Deshalb wird auch der Rückzug des MTV Moringen, der vor fünf Tagen sein Team aus der Verbandsliga zurückzog, nichts ändern, dass drei Vereine zurück in die Landesliga müssen. Griese macht sich nichts vor: „Das wird eine verdammt schwere Saison.“ Ausruhen ist also für ihn ein Fremdwort. Die Serie der Testspiele wird bereits heute gegen den HV Barsinghausen fortgesetzt. Und am letzten August-Wochenende folgt in der VfL-Sporthalle am Rosenbusch ein dreitägiges Trainingslager. Da wird der Trainer seiner Mannschaft den nötigen spielerischen Feinschliff verpassen. Mit Einschränkungen, denn einer seiner Leistungsträger muss zuschauen. Jan-Torben Weidemann, der Antreiber im Rückraum, zog sich am vergangenen Wochenende im Vorbereitungsspiel beim Oberligisten VfL Hameln einen Bruch des Mittelfingers zu und fällt dadurch längere Zeit aus. Doch Griese kann auch positive Nachrichten vermelden.

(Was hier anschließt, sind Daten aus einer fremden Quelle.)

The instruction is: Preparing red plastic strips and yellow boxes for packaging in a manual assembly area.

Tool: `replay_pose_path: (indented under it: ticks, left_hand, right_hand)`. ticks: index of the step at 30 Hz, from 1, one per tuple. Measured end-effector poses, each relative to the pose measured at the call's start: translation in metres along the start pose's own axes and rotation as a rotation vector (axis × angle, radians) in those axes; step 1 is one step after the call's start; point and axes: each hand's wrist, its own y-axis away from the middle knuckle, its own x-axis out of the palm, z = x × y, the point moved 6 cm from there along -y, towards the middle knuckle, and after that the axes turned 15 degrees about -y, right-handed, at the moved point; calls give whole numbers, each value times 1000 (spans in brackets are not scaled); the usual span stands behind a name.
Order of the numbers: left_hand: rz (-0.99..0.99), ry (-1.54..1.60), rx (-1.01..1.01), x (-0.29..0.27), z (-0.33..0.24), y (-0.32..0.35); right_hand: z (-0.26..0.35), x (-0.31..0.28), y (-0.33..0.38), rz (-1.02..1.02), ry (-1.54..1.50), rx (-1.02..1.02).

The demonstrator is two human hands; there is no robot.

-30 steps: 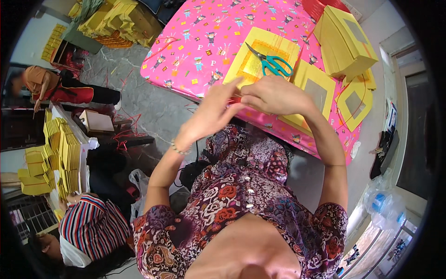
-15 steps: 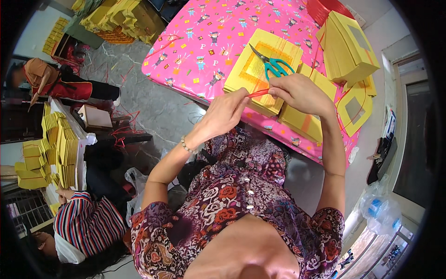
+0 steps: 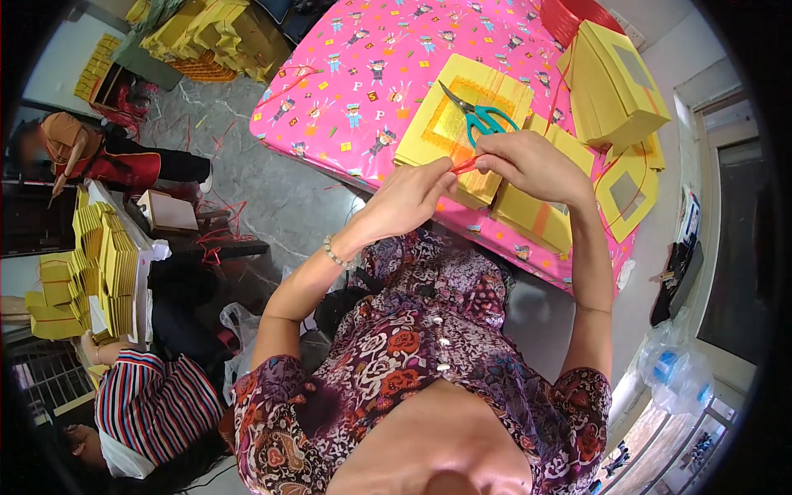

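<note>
1. Head view: teal-handled scissors (image 3: 470, 109) lie on a yellow stack (image 3: 417, 144), atop a pink table cover (image 3: 330, 115).
2. Nearer the person than the scissors, a red strand (image 3: 467, 165) spans the small gap between the hands.
3. Left hand (image 3: 408, 194), left of and nearer than the scissors, pinches the strand.
4. Right hand (image 3: 535, 162), beside the scissors' handles, pinches it too; contact with the handles cannot be told.

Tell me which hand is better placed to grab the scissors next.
Probably the right hand: it looks closer to the teal-handled scissors, while the left hand is farther off. Both hold the red string, though.
</note>
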Motion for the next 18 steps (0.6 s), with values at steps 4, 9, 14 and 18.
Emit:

Auf der Torhüterposition machte Daniel Kaiser einen Riesenschritt nach vorn. „Der befindet sich mit Florian Söhlke und Oliver Kroh durchaus auf Augenhöhe“, lobte ihn der Trainer. Und ins Vorbereitungsprogramm wird nach seinem dritten Kreuzbandriss auch Sascha Weidemann wieder locker mit eingebunden. Bei den Testspielen lässt ihn Carem Griese aber noch zuschauen: „Er befindet sich schließlich noch in der Aufbauphase. Da werden wir nichts überstürzen.“ Die erste Pflichtaufgabe wartet am 12. September auf die HO-Handballer mit der 1. Runde des HVN-Pokals. In Langenhagen wartet erst Gastgeber HSG auf Grieses Jungs; bei einem Sieg könnte im zweiten Spiel mit einem weiteren Erfolg gegen den Sieger der Begegnung MTV Obernkirchen gegen MTV Braunschweig sogar der Einzug ins Achtelfinale unter Dach und Fach gebracht werden.